Tyrael irrompeu da câmara. Balzael se encolheu novamente, cobrindo as asas para não ser visto. Os olhos mortais eram fracos de
diversas maneiras, mas captavam luz com extrema competência.
Ele observou Tyrael se afastar do local de encontro do Conselho e
ouviu seus passos ecoarem enquanto ele se afastava. O fedor de carne o impregnava. Balzael teve que conter sua reação à ojeriza.

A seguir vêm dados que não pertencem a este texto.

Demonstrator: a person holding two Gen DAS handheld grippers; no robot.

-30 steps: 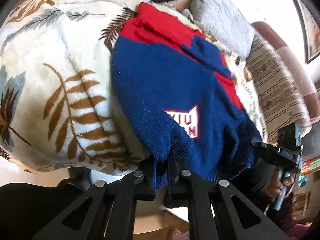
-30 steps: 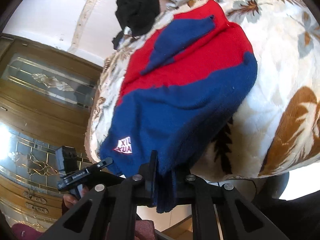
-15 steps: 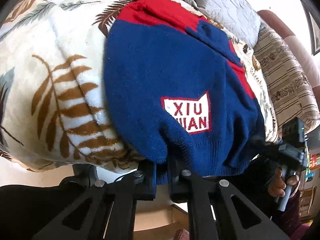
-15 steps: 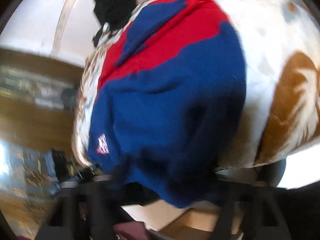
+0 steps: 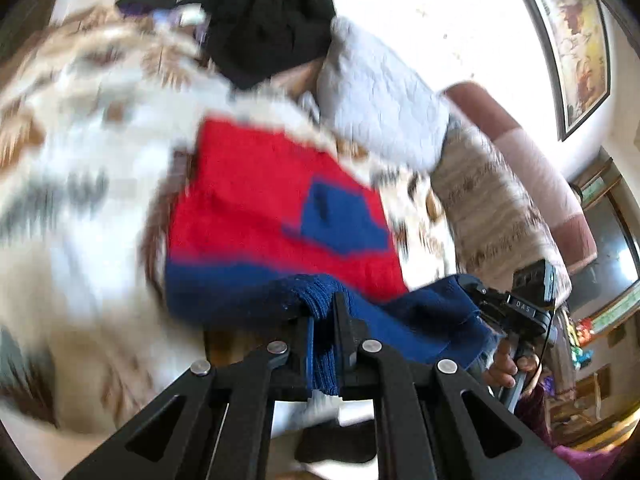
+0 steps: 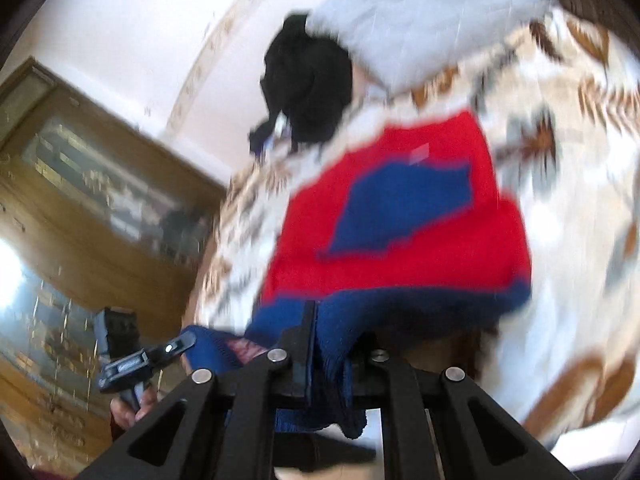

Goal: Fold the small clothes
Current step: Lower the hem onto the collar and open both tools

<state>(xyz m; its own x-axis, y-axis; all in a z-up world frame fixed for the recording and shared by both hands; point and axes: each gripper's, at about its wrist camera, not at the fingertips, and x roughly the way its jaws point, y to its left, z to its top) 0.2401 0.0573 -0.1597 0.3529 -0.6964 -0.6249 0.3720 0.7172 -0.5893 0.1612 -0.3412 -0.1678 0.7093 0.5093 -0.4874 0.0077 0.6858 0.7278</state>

Como
um arcanjo lendário podia cair tanto, tão rápido, era uma pergunta
que ele não podia responder. Mas não tardaria até que a fetidez fosse extirpada de uma vez por todas.
Balzael esperou os passos de Tyrael sumirem na distância e então seguiu, mantendo-se cuidadosamente encapuzado. Mais tarde
ele informaria o Guardião e receberia conselhos sobre o que fazer
em seguida. Tyrael não sabia, mas desempenharia uma função vital
num assunto de vida ou morte para anjos e homens, o fim do Conflito Eterno, a guerra entre o Paraíso e o Inferno.
Acima de tudo, Tyrael deveria ser impedido de dar fim à escuridão que começara a invadir o reino dos anjos.
O futuro do Paraíso estava na balança.